A Hot Summer Day

Summer is always very hot in Pakistan. The month of June and July are very difficult to pass. Last year it was the month of July. I was in my village spending the summer vacation. The day had been not and sultry not a leaf had stirred during the long and unending length of its everlasting hours and with the coming of the evening the heat and sultriness did not abate. Except that the sun was withdrawn.
The trees were painted against the background of sky like to many masses hewn out of rocks immovable and fixed. The whole day animals had been lying helpless. Tounges out panting n the shade of trees and walls their eyes bulging. Children had been unconscious and men and women had not a wink of sleep in the day. Everyone was disturbed and upset. People were looking to the sky.

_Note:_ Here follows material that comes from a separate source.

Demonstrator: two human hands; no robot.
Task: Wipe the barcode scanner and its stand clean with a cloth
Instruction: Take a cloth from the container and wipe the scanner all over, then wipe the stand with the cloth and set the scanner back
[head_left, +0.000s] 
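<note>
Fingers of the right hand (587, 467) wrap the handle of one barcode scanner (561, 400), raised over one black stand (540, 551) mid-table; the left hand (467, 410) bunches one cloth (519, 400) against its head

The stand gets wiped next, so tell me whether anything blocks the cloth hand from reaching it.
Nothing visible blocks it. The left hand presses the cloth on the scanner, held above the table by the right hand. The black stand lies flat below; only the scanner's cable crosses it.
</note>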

It was already well on into the season when rains are expected in our part of the Punjab. But no rains had come this year and the land was parched and hard all round. The ponds were dried up and there was no solace for man or beast on any side. The evening came and as usual no body could sleep. After a square meal for no one felt very hungry in the oppressive heat people got on roofs and into the open to sleep but all in vain.
It was suffocation in the air. The body was sweating profusely and there was not a breath to dry it away. People were tired of moving their arms holding the fans. The air that war stirred was as hot as a blast from a furnace. The cattle that were tied were lowing piteously in the heat and thirst. Dogs were howling and children were screaming. People could not keep lying in their beds in this state and a person would now and then be seen to get up and walk about adjectedly for some time and in this way to seek some change and comfort and comfort from a bed that had grown painful to the feel.
There was a stir in the air at about midnight and people were glad to hope that at long last the stifled fury breaking and giving way before the wind. But the breath that blew was hot. Its speed increased and in a few minutes hot choking dust was flying all over us with great speed and fury.
Dust was on every side. Our eyes ears mouths and noses were stuffed with the dust. It got into our clothes and could be left unpleasantly along our sweat covered bodies. It got into the very fibre of our bed clothes and struc into the pores of our skins. There was such a terrible noise of the trees of the cattle of the screaming children and the howling dogs. That one thought doomsday. On which the earth would shake and all living creatures die had come.
Things started to fly in the air. From the roofs cots flew down clothes were carried one knew not where. Thatches of huts were blown miles away. This sandstorm blew for more than an hour. Then its fury somewhat abated and gradually it became a gust and then a wind and a breeze. Hot and unpleasantly dusty we tried to get a wink of sleep towards the close of the night.